(Exercise): Looking at the entries, how many lines hold the word "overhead"? State the number by itself.

──────────

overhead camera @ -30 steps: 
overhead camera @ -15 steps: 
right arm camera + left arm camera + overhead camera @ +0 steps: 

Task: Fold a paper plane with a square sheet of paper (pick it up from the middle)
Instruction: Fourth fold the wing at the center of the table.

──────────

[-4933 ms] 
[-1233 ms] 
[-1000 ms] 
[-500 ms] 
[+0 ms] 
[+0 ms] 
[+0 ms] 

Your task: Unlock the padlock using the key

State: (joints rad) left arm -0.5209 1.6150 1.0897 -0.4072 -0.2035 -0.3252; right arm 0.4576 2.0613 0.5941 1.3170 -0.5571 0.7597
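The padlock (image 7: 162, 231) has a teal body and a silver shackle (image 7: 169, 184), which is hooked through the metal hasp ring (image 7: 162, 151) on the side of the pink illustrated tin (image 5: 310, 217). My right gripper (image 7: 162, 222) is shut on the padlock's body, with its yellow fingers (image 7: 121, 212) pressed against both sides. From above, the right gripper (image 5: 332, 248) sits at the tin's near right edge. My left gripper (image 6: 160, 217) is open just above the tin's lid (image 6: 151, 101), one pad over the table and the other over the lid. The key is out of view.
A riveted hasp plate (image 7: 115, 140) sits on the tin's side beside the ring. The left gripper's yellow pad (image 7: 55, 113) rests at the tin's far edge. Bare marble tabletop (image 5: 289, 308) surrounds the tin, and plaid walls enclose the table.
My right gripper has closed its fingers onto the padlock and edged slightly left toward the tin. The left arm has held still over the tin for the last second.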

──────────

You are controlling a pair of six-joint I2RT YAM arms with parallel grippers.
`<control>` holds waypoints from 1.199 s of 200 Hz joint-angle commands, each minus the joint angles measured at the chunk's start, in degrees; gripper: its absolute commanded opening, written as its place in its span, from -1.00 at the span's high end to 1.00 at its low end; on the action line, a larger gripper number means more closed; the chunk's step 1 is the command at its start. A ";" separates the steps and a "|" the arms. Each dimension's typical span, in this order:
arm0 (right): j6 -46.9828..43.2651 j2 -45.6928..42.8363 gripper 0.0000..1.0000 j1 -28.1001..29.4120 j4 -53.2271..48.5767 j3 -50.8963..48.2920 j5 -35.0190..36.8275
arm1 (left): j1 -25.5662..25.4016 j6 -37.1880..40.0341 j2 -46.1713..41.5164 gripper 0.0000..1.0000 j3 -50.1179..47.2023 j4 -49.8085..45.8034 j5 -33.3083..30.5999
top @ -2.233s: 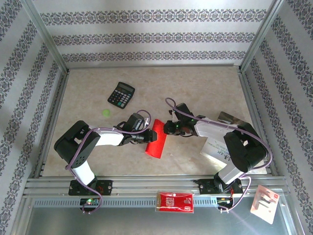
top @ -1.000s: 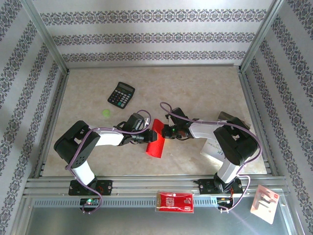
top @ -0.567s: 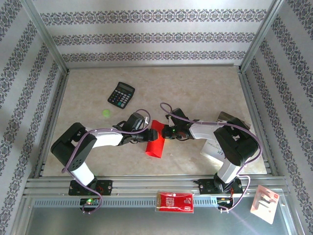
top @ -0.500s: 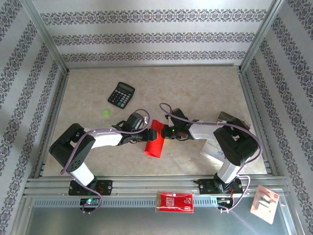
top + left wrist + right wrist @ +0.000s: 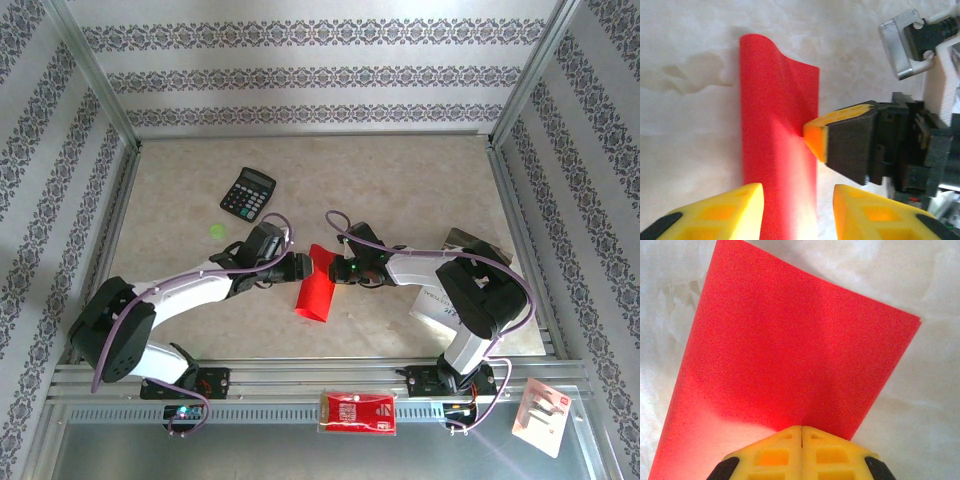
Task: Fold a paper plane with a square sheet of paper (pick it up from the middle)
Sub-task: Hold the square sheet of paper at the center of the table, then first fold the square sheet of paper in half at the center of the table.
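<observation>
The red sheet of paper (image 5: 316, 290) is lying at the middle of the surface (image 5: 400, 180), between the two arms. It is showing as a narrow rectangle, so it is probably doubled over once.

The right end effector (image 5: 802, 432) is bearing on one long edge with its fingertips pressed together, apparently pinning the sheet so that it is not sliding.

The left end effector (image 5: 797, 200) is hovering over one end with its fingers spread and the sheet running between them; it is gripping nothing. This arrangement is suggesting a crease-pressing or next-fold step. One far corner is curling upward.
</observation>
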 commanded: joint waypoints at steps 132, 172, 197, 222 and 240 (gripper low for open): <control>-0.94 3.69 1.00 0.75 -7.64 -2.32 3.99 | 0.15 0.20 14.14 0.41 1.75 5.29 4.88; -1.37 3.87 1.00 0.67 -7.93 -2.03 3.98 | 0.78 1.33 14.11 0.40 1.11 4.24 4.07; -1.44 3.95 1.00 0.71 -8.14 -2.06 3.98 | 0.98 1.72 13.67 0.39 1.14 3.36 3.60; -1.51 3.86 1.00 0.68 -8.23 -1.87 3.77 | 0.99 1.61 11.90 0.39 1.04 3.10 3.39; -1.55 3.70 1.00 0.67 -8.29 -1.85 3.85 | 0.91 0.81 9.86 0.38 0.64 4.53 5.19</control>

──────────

(Written answer): 3